El 12 de junio de 1926 parecía que la mitad de Barcelona estaba guardando luto. Un cortejo fúnebre, de aproximadamente un kilómetro, se dirigía con lentitud desde el hospital de la Santa Cruz, en la ciudad antigua, hacia la Sagrada Familia. Millares de personas se detenían en las calles para rendirle el último honor: Antoni Gaudí i Cornet, "el arquitecto más genial", tal y como le llamaría el pintor uruguayo Joaquim torres García, "el más catalán entre los catalanes". Casi todos los altos digantarios de la región tomaron parte en el cortejo fúnebre.
Gaudí se había convertido desde hacía tiempo en uno de los héroes populares. El gobierno ordenó que su cadáver fuera depositado en la cripta de la iglesia inconclusa, el Papa dió su conformidad. Gaudí encontró el último reposo en el lugar donde había trabajado 43 años de su vida y al que había dedicado sus 12 últimos años en exclusiva. Había creado su propia patria personal donde se le dedicó un glorioso sepulcro. Cinco días antes las cosas habían sido completamente distintas.

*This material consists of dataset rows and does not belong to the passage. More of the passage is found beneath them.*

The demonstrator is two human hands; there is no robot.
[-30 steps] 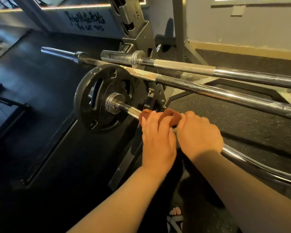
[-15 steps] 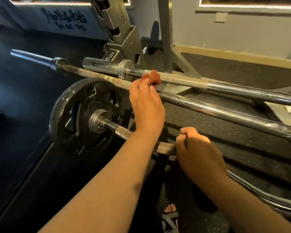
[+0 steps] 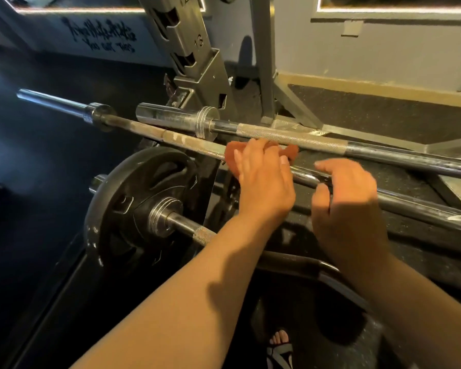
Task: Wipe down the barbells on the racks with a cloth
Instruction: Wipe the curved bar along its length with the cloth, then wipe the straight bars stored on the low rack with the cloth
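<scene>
At frame centre our left hand (image 3: 264, 187) clutches the crumpled rust-orange cloth (image 3: 230, 159) against the middle barbell (image 3: 186, 143), its steel patchy and worn; our right hand (image 3: 351, 206) arches loosely over it, fingers unclosed.

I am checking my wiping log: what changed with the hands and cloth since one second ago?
The left hand carried the cloth up from the lowest barbell to the middle barbell and holds it there. The right hand let go of the lowest barbell and rose to the middle one, fingers open. The barbells and the weight plate stayed in place.
</scene>
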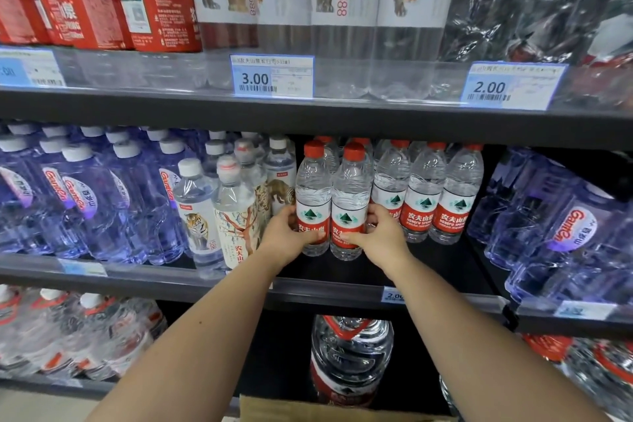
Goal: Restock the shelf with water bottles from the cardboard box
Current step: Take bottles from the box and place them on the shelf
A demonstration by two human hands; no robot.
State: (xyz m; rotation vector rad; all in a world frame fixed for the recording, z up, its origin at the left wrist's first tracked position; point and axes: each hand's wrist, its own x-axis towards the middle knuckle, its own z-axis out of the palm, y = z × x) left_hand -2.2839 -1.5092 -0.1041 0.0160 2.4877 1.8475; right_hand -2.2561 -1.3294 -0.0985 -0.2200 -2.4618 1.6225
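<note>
I see left hand [284,236] gripping one clear red-capped plastic water bottle [312,188], right hand [380,236] gripping its twin [351,195], both upright at the front of the dark middle shelf [428,260] beside matching rows [424,188]; bare space left to fill, brown cardboard box [308,409] below, contents hidden.

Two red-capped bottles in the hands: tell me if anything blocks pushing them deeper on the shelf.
More red-capped clear plastic bottles stand right behind the front pair, which the left hand and right hand grip.

Mid shelf [442,265]: left bottle [312,195] & right bottle [351,202], red caps, upright, touching. L hand [286,238] grips left bottle; R hand [382,238] grips right bottle. Cardboard box [308,409] at btm edge.
</note>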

Como todas las tardes después del trabajo, estaba dando su paseo habitual a la iglesia de San Felipe Neri para orar; en el camino es atropellado y arrastrado por un tranvía. Gaudí cae al suelo inconsciente, pero nadie reconoce al arquitecto que, si bien era una figura renombrada en la ciudad, nadie conocía en presona. Los taxistas, al ver a ese hombre de vestimenta pobre, se negaron a llevarle a un hospital (lo que más tarde les ocasionaría una fuete sanción; algunos transeúntes caritativos se ocuparon de él). Un caprichoso final para uno de los arquitectos más famosos de España, si bien la vida de Gaudí habría de caracterizarse por esa extraña mezcla de contradicciones.